L’inspecteur général au ministère de la Santé M. Omar Beredjouane a animé une conférence de presse ce mardi au siège du ministère de la Santé. Le responsable est intervenu suite à la réunion qu’il a tenue ce matin avec les représentants du Collectif autonome des médecins résidents algériens (CAMRA). M. Beredjouane a présenté une palette de mesures prises par le ministère afin de répondre aux revendications du CAMRA qui a quitté ce matin la table des négociations.

C’est des mesures transmises sous forme d’instructions que l’inspecteur général au ministère de la Santé a présenté lors de la conférence de presse et non des propositions à proprement dites. Il semblerait que la tutelle a tenté de répondre aux préoccupations des médecins résidents. Mais ces derniers ont quitté la table des négociations, ce qui veut dire que les décisions prises par le ministère n’ont guère convaincu et que beaucoup reste à faire contrairement à ce que la tutelle affirme.

Le premier point abordé était celui des œuvres sociales. Le responsable a assuré que tout a été fait pour que les résidents bénéficient de ce « droit » comme tous les autres personnels exerçant au niveau des structures de santé. « Du moment que les médecins résidents sont rémunérés à partir de la masse salariale de l’établissement, ils ouvrent droit, au même titre que tous les fonctionnaires de la santé, aux œuvres sociales. Il s’agit d’un acquis définitif pour les résidents », a-t-il ; martelé.
Concernant la question relative aux moyens. L’intervenant à fait savoir que le ministère a transmis des instructions aux directions de la santé et aux chefs d’établissements afin de créer un plateau technique au niveau des chefs lieu des wilaya pour permettre aux médecins résidents d’exercer leurs tâches convenablement. Le responsable a également évoqué la question de l’affectation des médecins spécialistes par groupe de spécialités homogènes. À ce sujet, il a fait savoir que le ministère n’affectera plus de médecins spécialistes dans une structure ou il se trouvera paralysé par un manque de personnel issu de spécialités dont sa tache dépend. Ainsi les affectations se feront à l’avenir par groupe de spécialistes.

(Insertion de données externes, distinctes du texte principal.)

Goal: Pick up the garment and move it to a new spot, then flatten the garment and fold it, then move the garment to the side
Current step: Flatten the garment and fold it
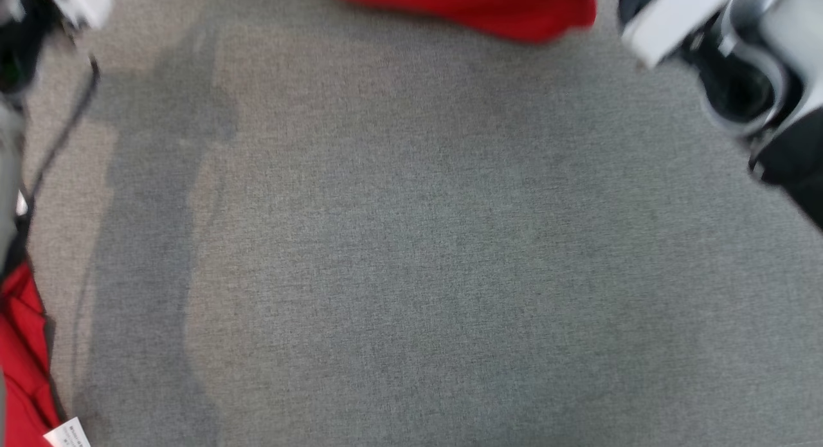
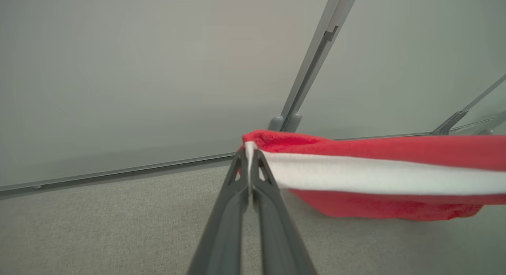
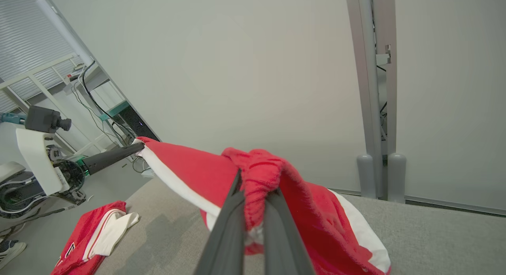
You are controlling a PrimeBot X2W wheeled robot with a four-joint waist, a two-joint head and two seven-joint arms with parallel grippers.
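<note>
Two claws share the load. The left claw (image 2: 250, 158) is clenched on a corner of the red garment (image 2: 355, 145), right at the end of its white band (image 2: 355, 176). The right claw (image 3: 255, 190) is clamped on a bunched red fold of the same cloth. The garment hangs stretched between them above the gray surface (image 1: 411, 254). In the right wrist view its lower edge droops close to the surface, and I cannot tell whether it touches. Its long axis runs from one claw to the other, across the robot's front. In the head view it sits at the far top edge, beyond the bare middle of the surface. Setting it down in a new spot looks like a matter of bringing both arms back toward the robot together, with the span kept taut so the cloth lands flat. A second red garment (image 3: 91, 235) lies on the surface at the robot's near left, so the landing spot is best kept to the right of it.
</note>
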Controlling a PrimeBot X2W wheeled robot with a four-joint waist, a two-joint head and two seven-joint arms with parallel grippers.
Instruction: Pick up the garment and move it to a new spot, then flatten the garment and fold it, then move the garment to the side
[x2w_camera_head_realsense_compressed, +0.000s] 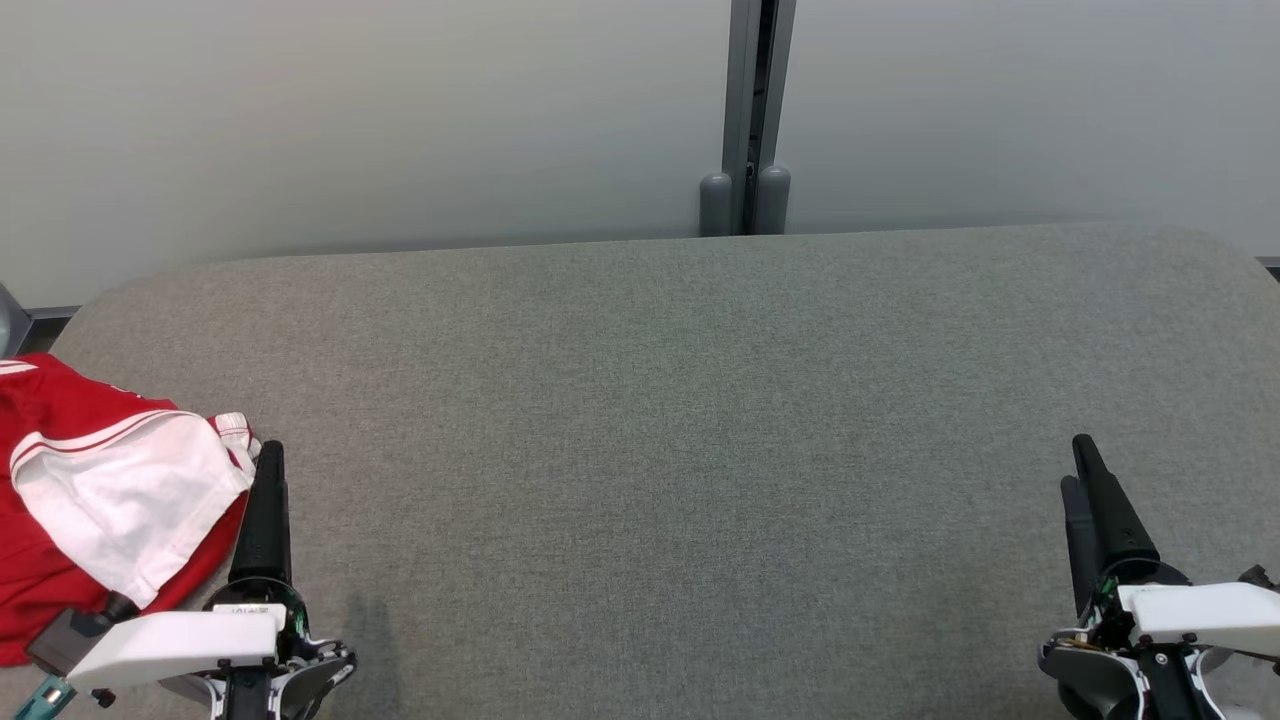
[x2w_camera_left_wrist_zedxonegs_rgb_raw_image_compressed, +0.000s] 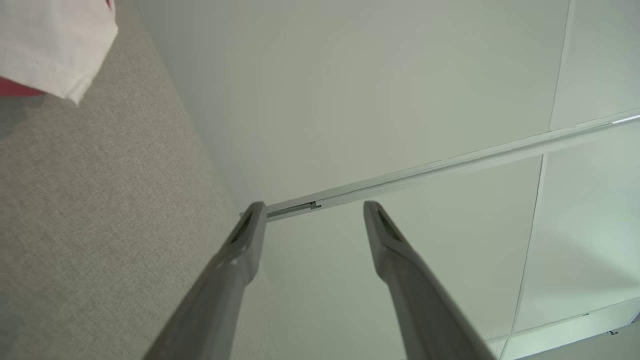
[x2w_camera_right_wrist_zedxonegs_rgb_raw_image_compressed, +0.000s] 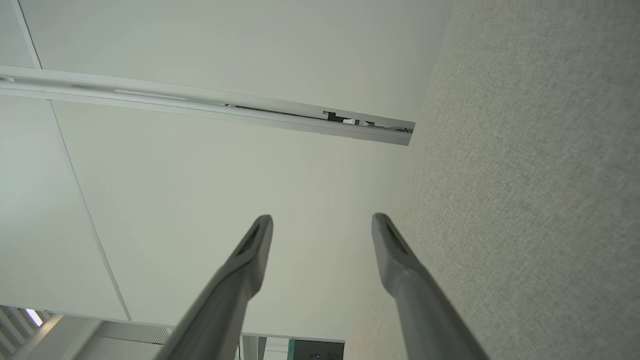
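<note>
Your left fingers (x2w_camera_left_wrist_zedxonegs_rgb_raw_image_compressed: 245, 240) stand parted with nothing between them, and your right fingers (x2w_camera_right_wrist_zedxonegs_rgb_raw_image_compressed: 252, 250) are spread and empty too. In the head view the garment (x2w_camera_head_realsense_compressed: 90, 500), a rumpled red and white heap, lies at about 9 o'clock from the left fingers, with its white sleeve just beside their tips. It runs off that view's left edge, so you cannot judge its long axis. The right fingers sit well apart from it, across the grey surface (x2w_camera_head_realsense_compressed: 650, 420) toward 3 o'clock. Your left arm is clearly nearer, so the pickup looks like its job. At 12 o'clock, beyond the surface, stands a pale wall (x2w_camera_head_realsense_compressed: 400, 120).
</note>
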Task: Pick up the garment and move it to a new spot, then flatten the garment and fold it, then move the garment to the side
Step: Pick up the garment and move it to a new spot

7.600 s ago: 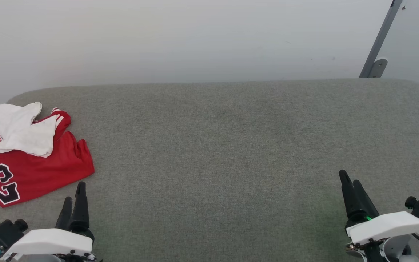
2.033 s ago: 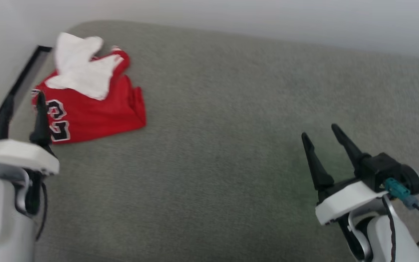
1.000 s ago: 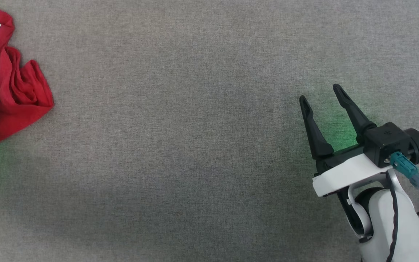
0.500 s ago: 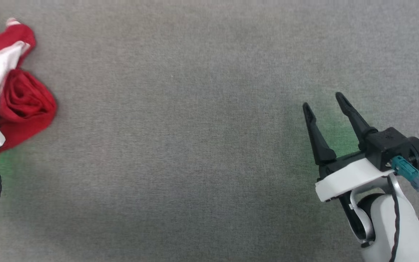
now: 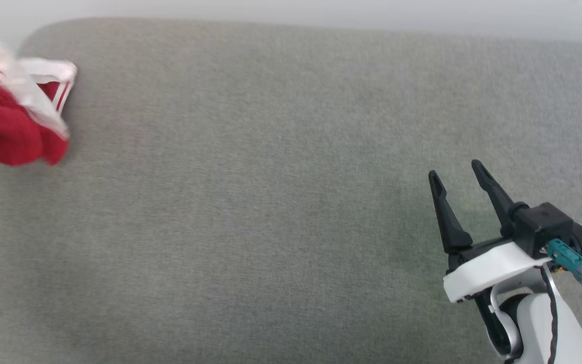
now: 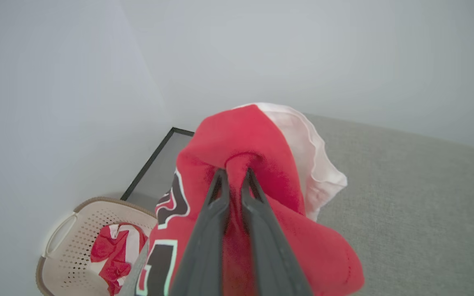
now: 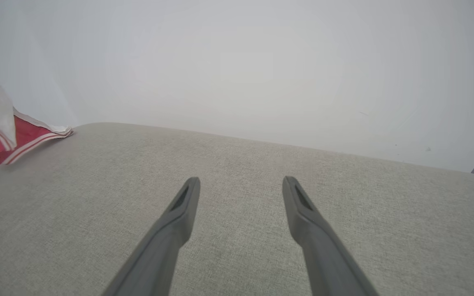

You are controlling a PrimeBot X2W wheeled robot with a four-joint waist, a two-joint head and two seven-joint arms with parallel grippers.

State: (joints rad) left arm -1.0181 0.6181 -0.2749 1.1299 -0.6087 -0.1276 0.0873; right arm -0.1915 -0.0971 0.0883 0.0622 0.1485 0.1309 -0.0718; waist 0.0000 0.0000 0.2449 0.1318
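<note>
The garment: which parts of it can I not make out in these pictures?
- Head view: the garment is motion-blurred and cut off by the left edge; no lettering is readable.
- Left wrist view: the left gripper, shut on it, covers part of the black number.
- Right wrist view: the left edge cuts it off.

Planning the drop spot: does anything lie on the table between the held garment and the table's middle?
Nothing visible does. The garment is bunched in the shut left gripper at the left end of the table; the open right gripper sits far right, off that path.
</note>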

M. Beredjouane s’est également exprimé à propos de plusieurs autres revendications auxquelles son département pense avoir apporté les réponses adéquates. Les revendications concernant la sécurisation des lieux de travail, le regroupement familial ou encore la formation auraient été traitées par la tutelle. Le responsable a aussi évoqué la question du regroupement familial pour assurer que tout a été fait pour que les couples de médecins ne soient plus affecter au service civil séparément et dans des wilayas éloignées.
L’autre point sensible abordé est celui des gardes. Selon M. Beredjouane, les médecins résidents ont été insistants sur ce sujet, tout en déplorant que cette tache leur est exclusivement destinée. À ce sujet, l’intervenant a rappelé les dispositions réglementaires en vigueur stipulant que la garde requière la disponibilité de l’ensemble des personnels à l’intérieur de l’établissement.

M. Beredjouane est, cependant, resté inflexible concernant le service civil. Selon lui, il n’est pas possible de remettre en cause ce principe, car cela ne relève pas des prérogatives du ministère de la Santé. « Les médecins résidents ont demandé l’abrogation de l’obligation du service civil. L’obligation du service civil a été instituée par la loi 84 – 10.

Celle-ci ne concerne pas uniquement les médecins résidents, mais ça concerne plusieurs corps d’État qualifiés. Le problème c’est qu’on n’a pas le droit de toucher à ce principe sans passer par un texte législatif » ; a-t-il expliqué ajoutant que le ministère de la Santé dispose cependant de la capacité de revoir la durée du service civil, du zoning d’affectation ainsi que la liste des spécialités concernée en fonction des besoins réels et de la carte sanitaire.